Vasylets and Timonin both denied all charges, and asserted that neither had had anything to do with setting up Novorossiya TV.  The verdict, over 25 pages, set out all the evidence which appeared to refute this claim.  The posts which form the justification for the specific charges in Timonin’s case proposed “to get rid of Maidan scum” [the original is more offensive] and to seize police stocks of arms and use them for a purge of members of the Right Sector nationalist organization.  The VKontakte page cited in the verdict is hidden and, in any case, it would require professionals to ascertain that material had been posted by somebody else as Timonin was asserting.  It is not clear whether such an analysis was carried out. 

The charges

The prosecution accused Vasylets and Timonin of having, in June and July 2014, travelled to militant-controlled Donbas and provided consultation and practical assistance to the DPR militants in setting up their television channel Novorossiya TV on the Internet.  Vasylets was supposed to have made an agreement with the militant ‘director of Novorossiya TV to bring a person with the technical skills required, this person being Timonin.

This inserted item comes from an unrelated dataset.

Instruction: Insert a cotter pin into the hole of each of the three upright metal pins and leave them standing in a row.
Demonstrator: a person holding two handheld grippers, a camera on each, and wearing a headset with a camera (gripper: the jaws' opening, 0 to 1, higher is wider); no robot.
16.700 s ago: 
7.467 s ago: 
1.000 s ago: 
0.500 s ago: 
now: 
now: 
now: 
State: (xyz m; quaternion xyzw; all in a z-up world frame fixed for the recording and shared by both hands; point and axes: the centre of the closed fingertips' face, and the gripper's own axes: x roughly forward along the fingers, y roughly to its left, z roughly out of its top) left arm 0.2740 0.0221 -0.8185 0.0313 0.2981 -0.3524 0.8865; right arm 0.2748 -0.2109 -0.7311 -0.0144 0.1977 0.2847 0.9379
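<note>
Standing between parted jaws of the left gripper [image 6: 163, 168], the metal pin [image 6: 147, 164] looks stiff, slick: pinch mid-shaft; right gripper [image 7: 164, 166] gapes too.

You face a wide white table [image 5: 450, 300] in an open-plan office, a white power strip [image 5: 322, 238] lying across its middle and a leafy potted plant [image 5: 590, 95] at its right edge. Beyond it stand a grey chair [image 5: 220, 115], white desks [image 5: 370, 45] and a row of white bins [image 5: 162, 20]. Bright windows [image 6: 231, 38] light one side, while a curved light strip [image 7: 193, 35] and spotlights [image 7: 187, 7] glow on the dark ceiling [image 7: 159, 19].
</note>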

Vasylets was known then and later for media projects such as ‘Pravilnoye TV’ [Correct TV] and ‘Media Lustration’.  On the latter program, Vasylets would assign a so-called ‘Goebbells award to Ukrainian journalists who were alleged to be producing fake news, etc.

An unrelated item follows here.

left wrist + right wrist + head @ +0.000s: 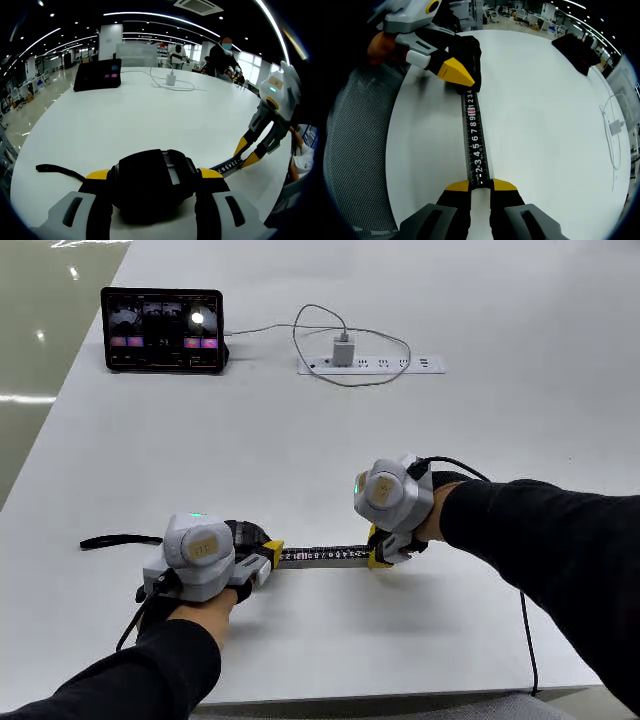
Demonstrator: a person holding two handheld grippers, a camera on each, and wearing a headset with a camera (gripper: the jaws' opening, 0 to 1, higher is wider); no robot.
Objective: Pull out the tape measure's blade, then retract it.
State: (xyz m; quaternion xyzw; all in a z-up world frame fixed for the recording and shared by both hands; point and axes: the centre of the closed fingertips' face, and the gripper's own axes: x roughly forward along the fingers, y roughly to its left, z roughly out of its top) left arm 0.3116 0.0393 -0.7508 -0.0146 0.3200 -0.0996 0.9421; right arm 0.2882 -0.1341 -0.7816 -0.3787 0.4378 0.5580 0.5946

It was during the first months of the Russian-backed  military conflict in Donbas that the issue of fake news, and state-promoted propaganda first gained real attention beyond Ukraine.  Russian and pro-Russian media, including the projects run by Vasylets, were full of fake actors, occasionally used as different personae on on different Russian TV channels, as well as old footage, sometimes from other countries used to ‘prove’ supposed Ukrainian war crimes.  The overriding message was that Ukraine was slaughtering its own population, with Russia and certain Ukrainian ‘insurgents’ endeavouring to protect the civilian population.  Among the most cynical ploys was the deliberate distortion of the tragic fire on 2 May 2014, with Russia and all militant resources pushing the line that it was a deliberate massacre by ‘Ukrainian radicals’.  One of the posts over which Timonin was prosecuted for incitement specifically mentions the Odesa fire, and young men are known to have cited the lies about the events of that day as a supposed ‘last straw’ prompting them to go and fight against Ukraine’s army in Donbas.

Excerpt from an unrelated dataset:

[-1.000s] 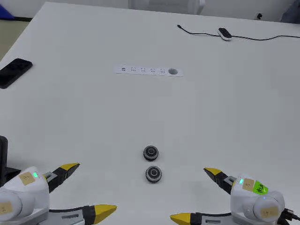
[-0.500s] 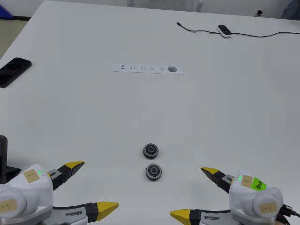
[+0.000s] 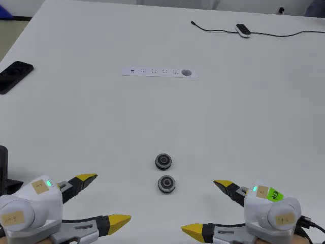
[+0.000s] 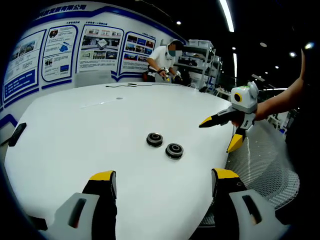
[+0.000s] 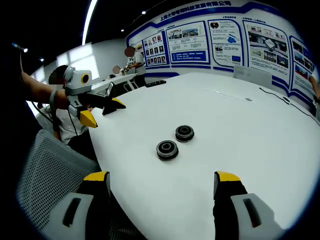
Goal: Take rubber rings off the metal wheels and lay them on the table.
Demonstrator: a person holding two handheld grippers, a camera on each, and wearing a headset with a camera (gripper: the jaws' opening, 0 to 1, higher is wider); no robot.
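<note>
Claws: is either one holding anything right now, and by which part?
Nothing is held. The left claw and right claw are both open and empty. The near wheel and far wheel sit on the table between them, untouched.

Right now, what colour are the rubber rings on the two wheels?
Black rings; clearest in the right gripper view.

A nearer round metal wheel with a black rubber ring [image 5: 167, 150] and a farther one of the same kind [image 5: 184, 133] lie just beside each other on the white table [image 5: 250, 130]. The yellow-tipped right gripper [image 5: 162, 177] has its jaws spread wide. The white left gripper [image 5: 104, 114] hovers at the left, jaws parted.
</note>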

Vasylets’ claim that he sought to tell ‘the truth’ about what was happening is simply not borne out by the considerable evidence remaining of the distorted picture that such channels sought to achieve, and the methods used to do so. 

As soon as the militants, often led and / or manned by Russians seized a city, they cut off Ukrainian media, ensuring that residents could only receive highly distorted information in which Ukrainians were ‘the villains’.  A large number of journalists were also taken hostage, with some tortured, and many others choosing to leave Donbas, rather than wait till they were next. 

Novorossiya TV was, and largely, remains part of that propaganda machine. 

Whether there is adequate proof of Vasylets’ and Timonin’s involvement will now be again considered by a first-instance court.  It is likely that the defence will continue to argue that ‘DPR’ cannot be called a terrorist organization’. 

The original court rejected the latter argument, noting that according to Ukraine’s Law on Fighting Terrorism, “an organization is recognized as terrorist if at least one of its structural subdivisions carries out terrorist activities with the knowledge of at least one of the organization’s leaders.” 

The court’s view that ‘DPR’ fell under the relevant classification seems to have been shared by a British court which in July 2017 jailed Ben Stimson to five years and four

Stimson under the UK Terrorism Act for his part in the fighting in Donbas on the side of the Russian and Russian-backed militants.